Keywords: cat, duodenal reconstruction, feline, flap, pedicle, vascular
Introduction
Repair and reconstruction of large proximal duodenal defects may be difficult due to the presence of the major duodenal papilla opening in this area, as well as a shared blood supply with the right limb of the pancreas (1). Large duodenal wall defects are often converted to a circumferential transection due to the inability to achieve primary repair without substantial stenosis at the repair site. Circumferential duodenal resection often requires extensive pancreatic dissection or a concurrent partial pancreatectomy of the right limb of the pancreas due to the shared blood supply between the pancreas and the duodenal wall through the pancreaticoduodenal artery and vein (1, 2). Circumferential resections that include the duodenal papilla or the intramural segment of the common bile duct also require either common bile duct re-implantation or biliary re-routing (3, 4). As the primary source of motilin, extensive resection of the duodenum can result in gastroparesis with associated chronic clinical signs (5). While the morbidity that follows all of these interventions can be managed, a surgical option that avoids circumferential resection while maintaining normal lumen diameter would appear desirable.

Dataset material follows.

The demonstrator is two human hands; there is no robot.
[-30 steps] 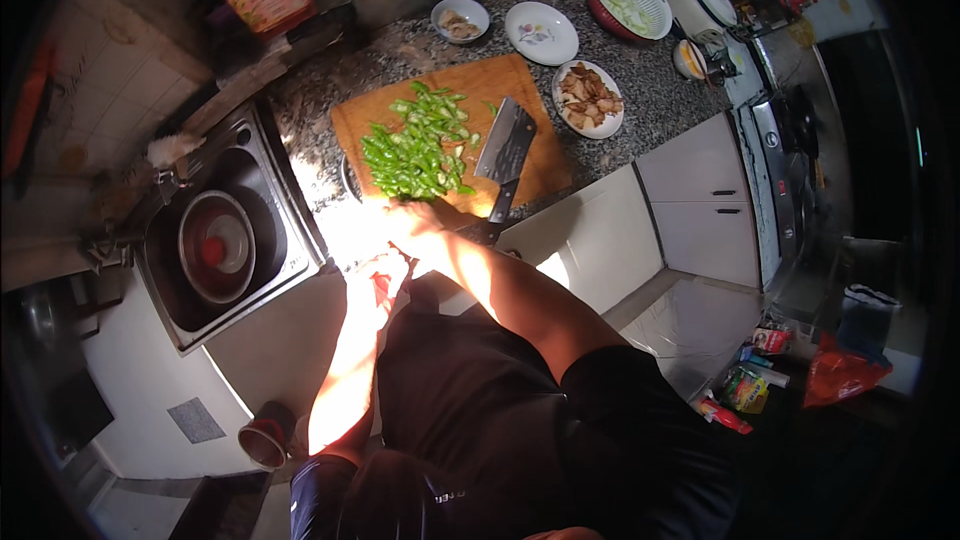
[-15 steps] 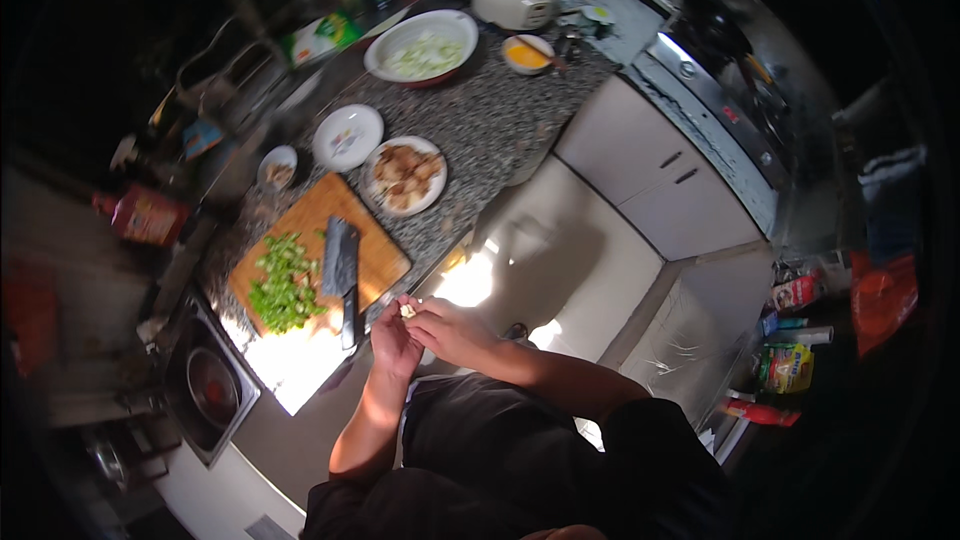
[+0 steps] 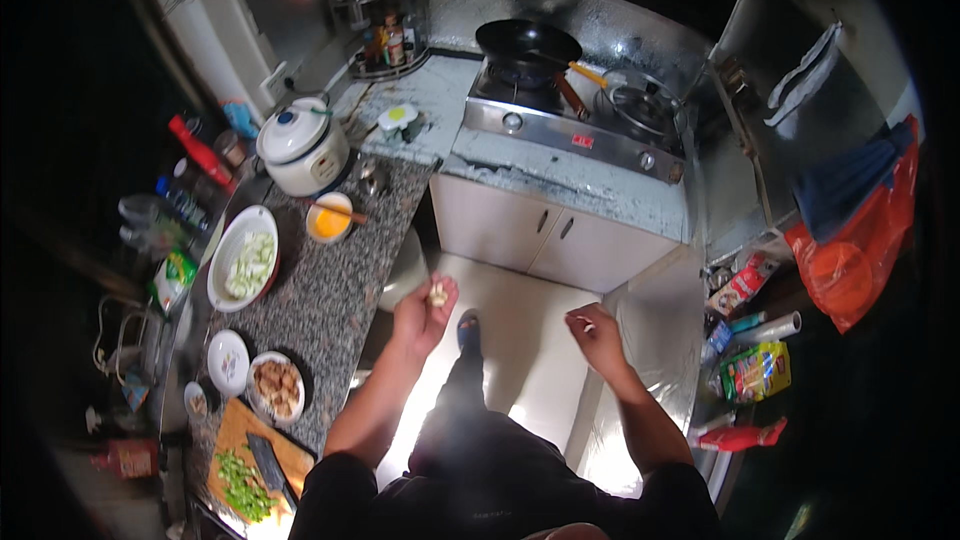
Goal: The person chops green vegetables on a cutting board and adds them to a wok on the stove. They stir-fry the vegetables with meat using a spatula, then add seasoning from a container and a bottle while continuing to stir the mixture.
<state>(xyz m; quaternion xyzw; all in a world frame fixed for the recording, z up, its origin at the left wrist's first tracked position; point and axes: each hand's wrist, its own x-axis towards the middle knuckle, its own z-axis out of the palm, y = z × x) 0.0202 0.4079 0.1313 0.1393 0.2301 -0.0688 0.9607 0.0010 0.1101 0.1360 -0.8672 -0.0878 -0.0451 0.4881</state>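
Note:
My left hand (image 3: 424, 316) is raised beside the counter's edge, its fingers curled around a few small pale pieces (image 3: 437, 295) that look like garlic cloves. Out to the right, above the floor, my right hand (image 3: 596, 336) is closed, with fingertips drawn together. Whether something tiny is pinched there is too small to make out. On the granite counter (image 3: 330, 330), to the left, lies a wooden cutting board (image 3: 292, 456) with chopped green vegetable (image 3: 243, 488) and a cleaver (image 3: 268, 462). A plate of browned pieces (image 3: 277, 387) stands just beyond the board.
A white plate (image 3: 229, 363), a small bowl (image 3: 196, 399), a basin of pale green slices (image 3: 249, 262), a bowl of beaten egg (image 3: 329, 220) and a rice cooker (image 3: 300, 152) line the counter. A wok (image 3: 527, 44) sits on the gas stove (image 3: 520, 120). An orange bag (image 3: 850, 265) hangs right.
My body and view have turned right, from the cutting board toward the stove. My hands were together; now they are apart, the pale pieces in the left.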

This case report describes the use of a vascularized jejunal pedicle graft to reconstruct a large hemi-circumferential defect in the proximal duodenal wall adjacent to the duodenal papilla in a cat. Repeat imaging performed 1-year post-repair showed full incorporation of the graft with no evidence of stenosis at the graft site.
Case presentation
A 1-year-old female spayed domestic short-hair cat weighing 3.5 kg was referred to the Cornell University Hospital for Animals for a 2-week history of intermittent bilious vomiting, anorexia, and excessive grooming behavior. Survey abdominal radiographs performed by the referring veterinarian revealed a mid-abdominal mass effect without evidence of segmental enteropathy or loss of serosal detail. On presentation, the cat was quiet, alert, and responsive with a mildly elevated rectal temperature (39.8 °C), tachycardia (260 beats/min), and tachypnea (56 breaths/min) with normal respiratory effort. Physical examination identified 5–7% dehydration and revealed multifocal alopecia regions on the ventral abdomen and distal limbs, together with a tense, non-painful abdomen with a firm palpable mass in the right cranial quadrant. The remainder of the physical examination was unremarkable. Venous blood gas analysis showed an unremarkable acid–base and electrolyte status with mild hyperlactatemia (2.73 mmol/L, reference range, <2.0 mmol/L). The cat was hospitalized for correction of dehydration and further diagnostic evaluation of the abdominal mass. Initial stabilization included peripheral intravenous catheter placement and crystalloid fluid administration consisting of an initial IV bolus of 15 mL/kg plasmalyte followed by a rate of 90 mL/kg/day, along with maropitant (1 mg/kg IV, every 24 h), pantoprazole (1 mg/kg IV, every 12 h), ondansetron (0.5 mg/kg IV, every 8 h), gabapentin (14 mg/kg PO, every 8 h), and methadone (0.2 mg/kg IV, every 6 h as needed).
A complete blood count and electrolyte profile performed following crystalloid fluid therapy were within normal limits. Abnormal serum biochemical findings included mild aspartate aminotransferase elevation (76 U/L, reference range: 17–48 U/L), moderate creatinine kinase elevation (2,619 U/L, reference range: 74–386 U/L), and mildly elevated serum lipase (30 U/L, reference range: 7–23 U/L). The retroviral testing (feline immunodeficiency virus and feline leukemia virus) and the heartworm antigen testing were negative.
Imaging
Abdominal ultrasonography revealed a 2.8 cm diameter mass arising from the dorsal wall of the descending duodenum immediately aborad to the duodenal papilla. The lesion displayed organized wall layering and two connected internal cavities containing anechoic fluid, without evidence of overt communication with the duodenal lumen. Scant anechoic peritoneal effusion was detected; diagnostic abdominocentesis was not performed due to the minimal volume and diffuse distribution of the effusion. A small volume of echogenic, gravity-dependent gallbladder sediment was noted, with no evidence of intrahepatic or extrahepatic biliary duct dilation. The remainder of the abdominal ultrasound evaluation was unremarkable.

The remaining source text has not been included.